Appellate Division of the Supreme Court of New York, Second Department
Nov 18, 1999
(N.Y. App. Div. Nov. 18, 1999)

Opinion

November 18, 1999


The matter at hand is an action for dissolution of a closely held corporation. Respondents elected to purchase petitioner's outstanding shares (BCL § 1104-a ). On June 22nd and 24th of 1999, the Court conducted an evaluation hearing pursuant to BCL § 1118 to establish the value of petitioner's shares as of the day immediately preceding petitioner's commencing the dissolution action (BCL § 1104-a , see In the Matter of the Dissolution of Bambu Sales Inc., 177 Misc.2d 459 [Supreme, Nassau Co., 1997]).

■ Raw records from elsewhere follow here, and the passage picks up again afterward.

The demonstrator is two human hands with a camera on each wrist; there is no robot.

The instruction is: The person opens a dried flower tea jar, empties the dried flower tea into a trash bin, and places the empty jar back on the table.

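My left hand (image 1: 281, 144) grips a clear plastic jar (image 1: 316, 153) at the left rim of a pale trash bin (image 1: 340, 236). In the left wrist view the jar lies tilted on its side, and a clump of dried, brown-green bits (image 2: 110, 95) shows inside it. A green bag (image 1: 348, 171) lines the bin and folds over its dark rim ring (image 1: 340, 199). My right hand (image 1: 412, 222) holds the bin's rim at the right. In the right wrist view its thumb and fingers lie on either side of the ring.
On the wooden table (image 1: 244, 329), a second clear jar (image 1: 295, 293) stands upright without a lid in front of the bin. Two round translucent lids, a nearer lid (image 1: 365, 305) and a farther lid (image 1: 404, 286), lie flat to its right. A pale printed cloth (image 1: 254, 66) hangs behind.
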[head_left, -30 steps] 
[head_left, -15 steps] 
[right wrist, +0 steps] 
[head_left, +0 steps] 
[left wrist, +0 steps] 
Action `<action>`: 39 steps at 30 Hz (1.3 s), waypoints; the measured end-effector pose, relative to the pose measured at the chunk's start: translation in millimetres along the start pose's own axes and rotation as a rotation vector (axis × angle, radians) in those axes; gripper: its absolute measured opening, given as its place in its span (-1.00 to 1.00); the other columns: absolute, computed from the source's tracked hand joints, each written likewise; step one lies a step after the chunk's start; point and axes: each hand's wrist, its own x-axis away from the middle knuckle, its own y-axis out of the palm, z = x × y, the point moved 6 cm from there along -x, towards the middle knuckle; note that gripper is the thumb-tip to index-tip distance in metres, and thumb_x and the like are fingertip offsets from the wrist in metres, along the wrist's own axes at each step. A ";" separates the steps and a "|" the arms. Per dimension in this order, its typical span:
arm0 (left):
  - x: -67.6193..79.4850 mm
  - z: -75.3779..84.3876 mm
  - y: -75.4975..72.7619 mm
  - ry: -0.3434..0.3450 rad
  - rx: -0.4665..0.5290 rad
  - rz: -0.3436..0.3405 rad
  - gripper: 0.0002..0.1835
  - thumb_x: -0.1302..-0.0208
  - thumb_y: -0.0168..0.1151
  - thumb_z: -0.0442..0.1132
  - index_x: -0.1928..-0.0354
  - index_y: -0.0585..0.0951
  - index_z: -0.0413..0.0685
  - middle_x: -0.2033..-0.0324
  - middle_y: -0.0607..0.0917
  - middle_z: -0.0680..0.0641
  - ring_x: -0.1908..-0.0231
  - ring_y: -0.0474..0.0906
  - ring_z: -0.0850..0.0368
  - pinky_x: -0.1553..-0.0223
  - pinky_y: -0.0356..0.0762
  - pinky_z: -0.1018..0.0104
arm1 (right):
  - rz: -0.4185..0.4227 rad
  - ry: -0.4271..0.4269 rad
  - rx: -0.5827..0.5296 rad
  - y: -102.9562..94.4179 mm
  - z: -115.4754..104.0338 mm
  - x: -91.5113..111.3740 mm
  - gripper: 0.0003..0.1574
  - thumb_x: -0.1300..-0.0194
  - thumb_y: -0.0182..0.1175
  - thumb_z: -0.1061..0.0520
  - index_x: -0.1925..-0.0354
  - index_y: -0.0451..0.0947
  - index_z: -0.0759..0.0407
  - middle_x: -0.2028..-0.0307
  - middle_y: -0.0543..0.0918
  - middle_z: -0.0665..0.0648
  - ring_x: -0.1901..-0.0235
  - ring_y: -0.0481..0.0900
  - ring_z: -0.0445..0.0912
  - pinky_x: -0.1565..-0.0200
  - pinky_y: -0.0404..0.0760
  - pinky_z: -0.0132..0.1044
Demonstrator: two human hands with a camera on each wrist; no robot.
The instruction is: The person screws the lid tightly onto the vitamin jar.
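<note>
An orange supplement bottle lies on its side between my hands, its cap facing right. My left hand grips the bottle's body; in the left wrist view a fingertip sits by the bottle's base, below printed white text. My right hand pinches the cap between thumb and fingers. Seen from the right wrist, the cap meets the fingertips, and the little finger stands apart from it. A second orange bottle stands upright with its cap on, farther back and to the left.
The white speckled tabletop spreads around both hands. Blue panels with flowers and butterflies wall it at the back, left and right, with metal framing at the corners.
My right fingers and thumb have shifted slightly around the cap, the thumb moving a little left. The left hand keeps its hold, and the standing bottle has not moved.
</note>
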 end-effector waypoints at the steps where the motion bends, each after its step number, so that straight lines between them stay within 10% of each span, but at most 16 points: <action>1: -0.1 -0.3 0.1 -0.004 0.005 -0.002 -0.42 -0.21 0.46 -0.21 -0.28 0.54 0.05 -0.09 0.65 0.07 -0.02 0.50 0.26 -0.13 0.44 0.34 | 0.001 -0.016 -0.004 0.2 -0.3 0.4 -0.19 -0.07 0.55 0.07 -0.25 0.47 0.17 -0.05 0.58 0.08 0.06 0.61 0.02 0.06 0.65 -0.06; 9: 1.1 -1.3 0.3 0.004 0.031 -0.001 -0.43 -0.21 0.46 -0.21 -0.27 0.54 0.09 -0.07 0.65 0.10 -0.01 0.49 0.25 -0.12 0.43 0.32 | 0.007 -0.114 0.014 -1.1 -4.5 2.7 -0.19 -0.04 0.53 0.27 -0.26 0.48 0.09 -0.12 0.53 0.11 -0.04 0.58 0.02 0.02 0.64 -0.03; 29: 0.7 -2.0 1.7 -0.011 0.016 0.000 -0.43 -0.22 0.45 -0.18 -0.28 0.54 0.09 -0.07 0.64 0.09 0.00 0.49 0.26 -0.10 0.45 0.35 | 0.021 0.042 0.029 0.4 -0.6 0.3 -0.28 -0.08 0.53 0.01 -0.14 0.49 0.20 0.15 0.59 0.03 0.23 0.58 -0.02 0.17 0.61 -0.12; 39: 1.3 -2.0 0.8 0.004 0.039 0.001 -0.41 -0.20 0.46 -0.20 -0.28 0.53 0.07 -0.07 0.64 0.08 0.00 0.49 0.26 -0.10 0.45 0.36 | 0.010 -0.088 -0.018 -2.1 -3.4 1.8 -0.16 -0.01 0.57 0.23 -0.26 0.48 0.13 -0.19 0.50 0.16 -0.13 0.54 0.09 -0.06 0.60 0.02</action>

As the Court noted in In the Matter of Seagroatt Floral Company Inc., 78 N.Y.2d 439 (1991), 576 N.Y.S.2d 831, "Business Corporation Law § 1118 offers no definition of fair value and no criteria by which a court is to determine price or other terms of the purchase. . . Rather, fair market value, being a question of fact, will depend upon the circumstances of each case; there is no single formula for mechanical application" (Id. at 445).

We heard two witnesses. Petitioner's expert, Mr. Martin Randisi (CPA), and respondents' expert, Mr. Thomas Giordano. Though both claimed to use the same methodology and drew from the same books and records, their conclusions were surprisingly different. There is a $400,000.00 difference in the claimed value of the company and a $150,000.00 gap in the alleged value of petitioner's shares. It falls to us to ascertain the cause of these discrepancies and determine petitioner's 34 percent interest in the corporation.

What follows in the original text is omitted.